Tatsuo Dougakiuchi, PhD and Yu Takiguchi, MS

Dr. Dougakiuchi:
Quantum cascade (QC) lasers are promising light sources for a variety of spectroscopic applications in the mid-infrared spectral range, which is commonly known as the molecular fingerprint region. In 1994, the first laser radiation of a QC laser in pulsed operation at cryogenic temperature was observed by J. Faist and co-workers at Bell Labs. After two decades, QC lasers have been known as the most suitable light sources for high-accuracy gas detection because of their inherently narrow line width with a distributed feedback technique, high output power in continuous wave (cw) operation at room temperature, and their compact module.
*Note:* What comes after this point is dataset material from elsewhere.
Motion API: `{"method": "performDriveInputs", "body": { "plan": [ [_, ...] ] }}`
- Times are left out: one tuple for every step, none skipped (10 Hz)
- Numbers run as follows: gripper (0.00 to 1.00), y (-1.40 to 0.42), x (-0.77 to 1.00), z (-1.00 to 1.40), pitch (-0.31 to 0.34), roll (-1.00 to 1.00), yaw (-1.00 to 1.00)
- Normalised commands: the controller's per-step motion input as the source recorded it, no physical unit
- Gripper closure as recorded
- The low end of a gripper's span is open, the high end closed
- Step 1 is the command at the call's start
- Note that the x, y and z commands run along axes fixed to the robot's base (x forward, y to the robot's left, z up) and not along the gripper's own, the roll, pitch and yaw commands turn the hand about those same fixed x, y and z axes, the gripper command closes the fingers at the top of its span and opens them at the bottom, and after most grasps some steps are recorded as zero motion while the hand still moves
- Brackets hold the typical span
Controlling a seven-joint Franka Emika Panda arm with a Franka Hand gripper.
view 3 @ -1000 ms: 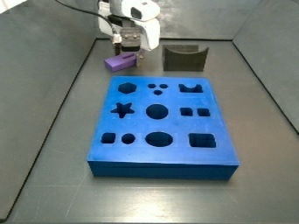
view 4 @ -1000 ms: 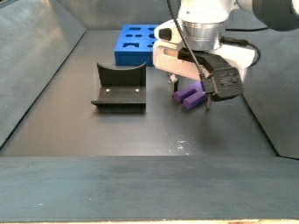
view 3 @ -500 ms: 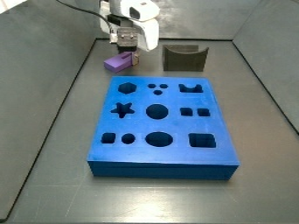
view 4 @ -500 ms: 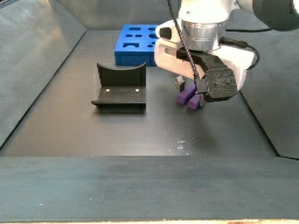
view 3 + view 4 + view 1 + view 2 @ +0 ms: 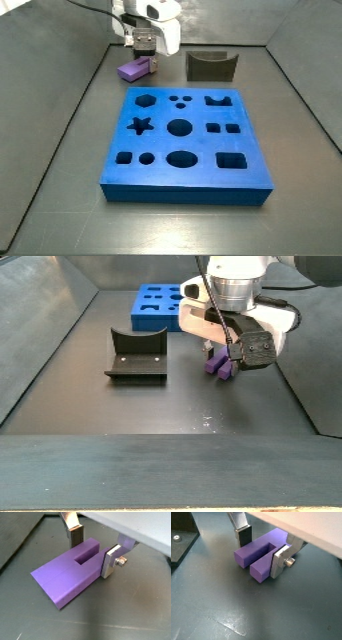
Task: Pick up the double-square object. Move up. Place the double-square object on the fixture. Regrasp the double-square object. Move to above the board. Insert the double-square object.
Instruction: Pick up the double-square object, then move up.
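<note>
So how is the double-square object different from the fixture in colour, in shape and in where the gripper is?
The double-square object is light purple; the fixture is dark olive-grey. The object is a small solid block with a notch in it; the fixture is a larger open-topped holder with raised side walls. The gripper has its fingers on either side of the object, while the fixture stands apart with nothing in it. Both rest on the dark floor, beyond the board.

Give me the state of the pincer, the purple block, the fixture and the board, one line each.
pincer: down at the floor, fingers either side of the block, grip not confirmed
double-square object: lying on the floor, between the fingers
fixture: empty
board: cut-outs all empty
</note>
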Motion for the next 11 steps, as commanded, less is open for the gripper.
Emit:
{"method": "performDriveInputs", "body": {
  "plan": [
    [1.00,0.00,0.00,0.00,0.000,0.00,0.00],
    [1.00,0.00,0.00,0.00,0.000,0.00,0.00],
    [1.00,0.00,0.00,0.00,0.000,0.00,0.00],
    [1.00,0.00,0.00,0.00,0.000,0.00,0.00],
    [1.00,0.00,0.00,0.00,0.000,0.00,0.00],
    [1.00,0.00,0.00,1.00,0.000,0.00,0.00],
    [1.00,0.00,-0.04,1.00,-0.005,0.00,0.01],
    [1.00,0.00,-0.05,1.00,-0.006,0.00,0.00],
    [1.00,0.00,-0.05,0.86,-0.002,0.00,0.00],
    [1.00,0.00,-0.04,0.73,0.013,0.00,0.00],
    [1.00,0.00,-0.03,0.59,0.027,0.00,-0.01]
  ]
}}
In this talk, from fundamental principle of operation of QC laser to recent progress in broadband property is introduced. Additionally, spectroscopic applications of QC lasers are also introduced.
Mr. Takiguchi's Title
Liquid Crystal Spatial Light Modulator and its Applications

Mr. Takiguchi's Abstract
Phase-only Spatial light modulator (SLM) technology is more than four decades old but its potential remains largely untapped. We have successfully developed a Liquid Crystal on Silicon (LCOS) type SLM using liquid crystal and thin-layer technologies specialized for wavefront control. It features excellent phase modulation linearity, so diffracted laser light generates an accurate beam pattern corresponding to the computer generated hologram (CGH) written onto the LCOS-SLM device. The resulting beam configuration can be used to drill, cut, and weld materials in a variety of complex patterns. LCOS-SLM devices also have high light-utilization efficiency features, which offer big advantages for high power laser or very weak optical detection in biological applications, such as optical tweezers, adaptive optics and aberration correction. We are now focusing attention on aberration correction for deep live cell imaging with confocal laser scanning microscope in a thick biological specimen.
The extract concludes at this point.